The Inca’s culture survives through the chants and dances during the Carnival, and the European elements serve as a complement for a new form of expression. The Quechuas have a long tradition in Carnivals, it is a way of highlighting their race and worship Earth, fertility and love through a series of joyful and colorful choreographies.
The party is carried out in the different districts and provinces in the Department of Cuzco, especially in the “Inca Sacred Valley” (Urubamba, Pisaq, Lamay, Yanahuara, Qoya, Calca, etc.) and the “South Valley” (Oropesa, San Jerónimo and Chanchis, where we can still appreciate the famous Ink Carnival)
The “Yunzas” are also a classic in the Cuzco Carnival celebrations, it is a couple dance around a tree where each one of the participants beats it with an axe until it falls down. Some put gifts and surprises inside the tree so as the dancers can take them as an award.
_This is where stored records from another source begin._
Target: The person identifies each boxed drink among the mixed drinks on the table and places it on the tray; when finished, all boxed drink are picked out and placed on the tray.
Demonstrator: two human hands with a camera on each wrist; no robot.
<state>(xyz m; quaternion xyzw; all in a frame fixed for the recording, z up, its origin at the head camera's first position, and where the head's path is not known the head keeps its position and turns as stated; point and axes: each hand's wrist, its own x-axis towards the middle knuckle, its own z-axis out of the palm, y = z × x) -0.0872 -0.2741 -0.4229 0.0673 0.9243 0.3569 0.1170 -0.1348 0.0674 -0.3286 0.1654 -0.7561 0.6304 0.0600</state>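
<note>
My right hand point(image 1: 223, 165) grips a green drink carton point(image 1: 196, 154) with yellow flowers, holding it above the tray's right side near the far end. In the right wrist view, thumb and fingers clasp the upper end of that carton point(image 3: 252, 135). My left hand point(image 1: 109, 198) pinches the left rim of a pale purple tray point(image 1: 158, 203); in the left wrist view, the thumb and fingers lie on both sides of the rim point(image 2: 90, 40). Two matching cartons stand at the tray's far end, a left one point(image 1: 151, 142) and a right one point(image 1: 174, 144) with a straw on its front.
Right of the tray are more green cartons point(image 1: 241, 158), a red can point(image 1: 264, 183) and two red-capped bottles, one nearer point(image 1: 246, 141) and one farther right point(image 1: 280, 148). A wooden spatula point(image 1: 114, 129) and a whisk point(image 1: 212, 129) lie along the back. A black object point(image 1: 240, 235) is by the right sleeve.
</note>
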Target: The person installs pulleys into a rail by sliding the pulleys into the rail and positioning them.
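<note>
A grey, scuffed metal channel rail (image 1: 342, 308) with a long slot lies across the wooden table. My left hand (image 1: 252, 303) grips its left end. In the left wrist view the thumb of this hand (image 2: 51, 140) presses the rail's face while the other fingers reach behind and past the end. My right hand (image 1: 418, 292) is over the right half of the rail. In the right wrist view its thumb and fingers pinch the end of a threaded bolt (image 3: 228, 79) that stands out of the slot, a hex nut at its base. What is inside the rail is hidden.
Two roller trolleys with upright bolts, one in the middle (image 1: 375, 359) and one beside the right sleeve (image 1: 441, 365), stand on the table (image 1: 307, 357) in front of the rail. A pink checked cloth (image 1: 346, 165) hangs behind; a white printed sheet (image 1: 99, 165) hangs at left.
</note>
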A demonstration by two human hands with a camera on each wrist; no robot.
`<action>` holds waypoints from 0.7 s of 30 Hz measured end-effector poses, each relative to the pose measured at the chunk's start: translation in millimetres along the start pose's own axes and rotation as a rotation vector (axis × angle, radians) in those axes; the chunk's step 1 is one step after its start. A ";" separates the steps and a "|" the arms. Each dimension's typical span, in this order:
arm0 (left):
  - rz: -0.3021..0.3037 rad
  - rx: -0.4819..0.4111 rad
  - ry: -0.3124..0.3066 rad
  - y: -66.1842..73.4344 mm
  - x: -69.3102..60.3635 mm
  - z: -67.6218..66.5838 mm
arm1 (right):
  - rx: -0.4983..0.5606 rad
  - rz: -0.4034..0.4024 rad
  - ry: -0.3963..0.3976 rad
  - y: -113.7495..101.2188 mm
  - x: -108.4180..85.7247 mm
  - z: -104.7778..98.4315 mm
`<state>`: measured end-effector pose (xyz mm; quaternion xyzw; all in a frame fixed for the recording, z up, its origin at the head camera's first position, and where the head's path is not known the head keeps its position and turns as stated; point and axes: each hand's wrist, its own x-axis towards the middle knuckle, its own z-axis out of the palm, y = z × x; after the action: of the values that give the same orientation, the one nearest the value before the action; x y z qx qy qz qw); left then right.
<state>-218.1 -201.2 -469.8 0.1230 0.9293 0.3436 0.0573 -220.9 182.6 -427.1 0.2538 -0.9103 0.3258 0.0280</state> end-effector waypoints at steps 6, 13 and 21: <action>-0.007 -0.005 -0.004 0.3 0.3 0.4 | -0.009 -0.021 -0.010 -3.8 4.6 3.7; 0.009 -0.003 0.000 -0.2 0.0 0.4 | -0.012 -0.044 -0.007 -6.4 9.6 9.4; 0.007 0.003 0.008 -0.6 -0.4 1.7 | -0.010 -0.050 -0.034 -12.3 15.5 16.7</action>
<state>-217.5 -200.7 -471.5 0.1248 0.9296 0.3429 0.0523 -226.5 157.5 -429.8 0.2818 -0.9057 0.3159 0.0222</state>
The “Comadres and Compadres” (close friends) festivity.
Two weeks before the traditional party, on Thursdays the “Comadres” and “Compadres“ are celebrated. The first Thursday the women from Cuzco visits their “Compadres” and give them presents, the second Thursday is the turn for the men to do the same with their “Comadres“. The day before in some of the Cuzco’s neighborhoods people use to make puppets with some of their neighbors features and hang them from a post or sit them in a chair in the middle of the street to make fun of.
The typical Carnival dish shared during this “Compadres” party is called Timpu (or T’impu). The Timpu is delicious classic dish of the Cuzco cuisine prepared for this occasion. It is made of lamb meat broth, cabbage, peaches, potatoes, rice, chickpeas, “chalona” (a sort of salted, dried and smoked lamb meat), onions and chili.
The typical regional dances and food are two experiences that you cannot miss. Prepare your cameras to take the best pictures of Cuzco during the Carnival!